When the background agent completes (check via TaskOutput):
For each approved skill/CLAUDE.md proposal:
MEMORY.md is auto-applied by the background agent (no approval needed — it's the agent's own learnings repo). Skills and CLAUDE.md require approval. The background agent proposes; the user decides.
projects/ gitignore + new memory files: Memory files under ~/.claude/projects/<slug>/memory/ are covered by projects/ in ~/.claude/.gitignore. New memory entries must be added with git add -f. Bare git add . from the memory dir fails silently with "paths ignored" and does NOT stage the new file. Pre-existing tracked memory files update normally; only NEW files hit the ignore gate. The background agent must use git add -f <file> when creating new topic-slug memory files.

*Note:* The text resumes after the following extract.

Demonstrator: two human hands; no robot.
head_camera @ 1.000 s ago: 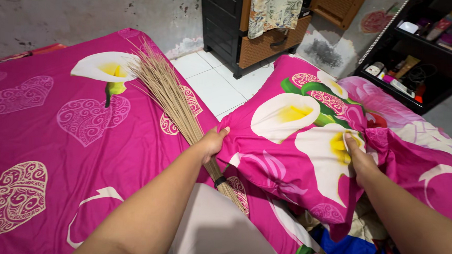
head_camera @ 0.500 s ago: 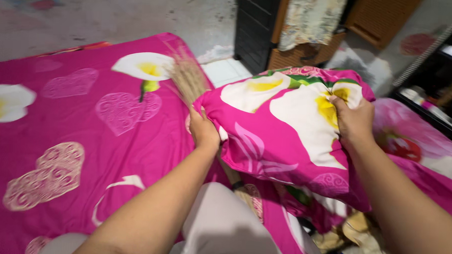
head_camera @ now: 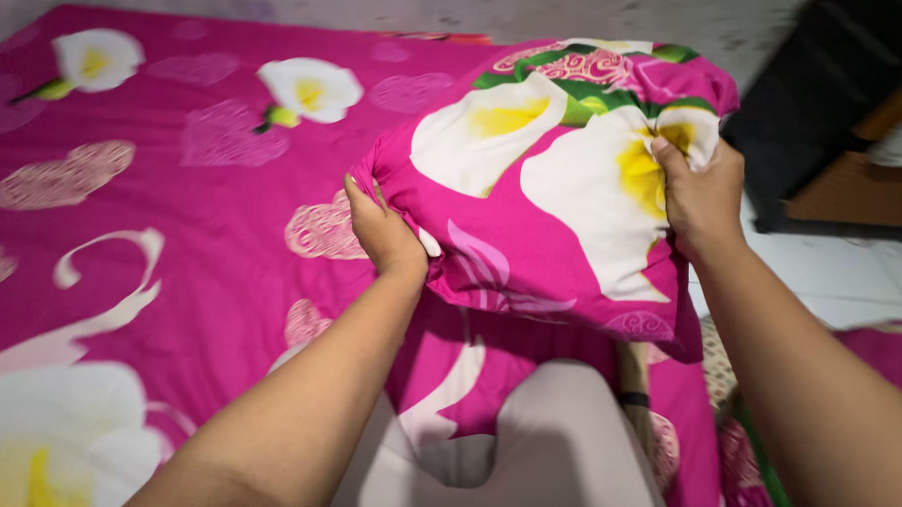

Test-script resolver pattern: When a session surfaces a test that broke because a hardcoded skill-internal script path moved (e.g. after consolidating skills into a single-source repo), propose the _resolve_script(name) helper. It tries the runtime location first (where the installed/symlinked skill lives), then a sibling-checkout fallback. Expose both SCRIPT (the file) and SCRIPTS_DIR (its parent, needed for sys.path.insert before import <module>):
def _resolve_script(name):
for p in (
Path.home() / ".claude" / "skills" / "<skill-name>" / "scripts" / name,
Path(__file__).parents[N] / "<skills-repo>" / "<skill-name>" / "scripts" / name,
):
if p.exists():
return p
raise RuntimeError(f"{name} not found; install <skills-repo> via <skill-repo>/install.sh")
SCRIPT = _resolve_script("my_script.py")
SCRIPTS_DIR = SCRIPT.parent
See MEMORY resolve_script_helper_pattern.md.
| Thought | Reality |
|---|---|
| "Nothing notable happened this session" | User corrections alone are worth capturing |
| "The code diff tells the whole story" | Session context (corrections, investigations) is richer |
| "I'll remember this for next time" | You won't. Next session starts fresh. Document it now. |
| "This is too minor to document" | Minor gotchas (security hooks, worktree quirks) save the most time |
| "I already updated skills manually" | Run the agent anyway — it may catch things you missed |
| "I only changed one skill" | Other skills may reach the same outcome via a different path. Cross-reference audit catches these. |
| "The change is self-documenting" | If 3+ files changed for the same reason, it's a policy. Future sessions won't read all those files — they need a memory entry. |
| "I'll run multiple agents in parallel for speed" | Parallel subagents doing git commits in the same worktree cause conflicts. Serialize commits or use separate worktrees per agent. |
| "I'll run session-learnings at the end" | "End" never comes if there are more commits. Run it after each significant commit cluster, not at session close. |
From a real session that built a bulk action bar:
SESSION CONTEXT:
- User corrections: "The bulk options menu does not have rounded edges —
make sure it does" (user provided screenshot showing expected pill shape)
- Bugs investigated: User reported "bulk select was removed from workflows
page" — systematic investigation showed feature NEVER existed in any
git version. CSS classes existed but were used by a different JS file.
- Patterns established: "Update the UI skills to make this the default
style" — bulk action bar with rounded edges is now standard.
- Gotchas hit: Security hook blocked innerHTML=''. Fixed with
while(el.firstChild) el.removeChild(el.firstChild).
- New components built: Floating bulk action bar (.wf-bulk-bar),
card selection with progressive disclosure (.card-select-checkbox)
This produced 3 skill updates (defensive-ui-flows patterns #23-25) and 1 project skill update (courierflow-ui-standards bulk action bar section).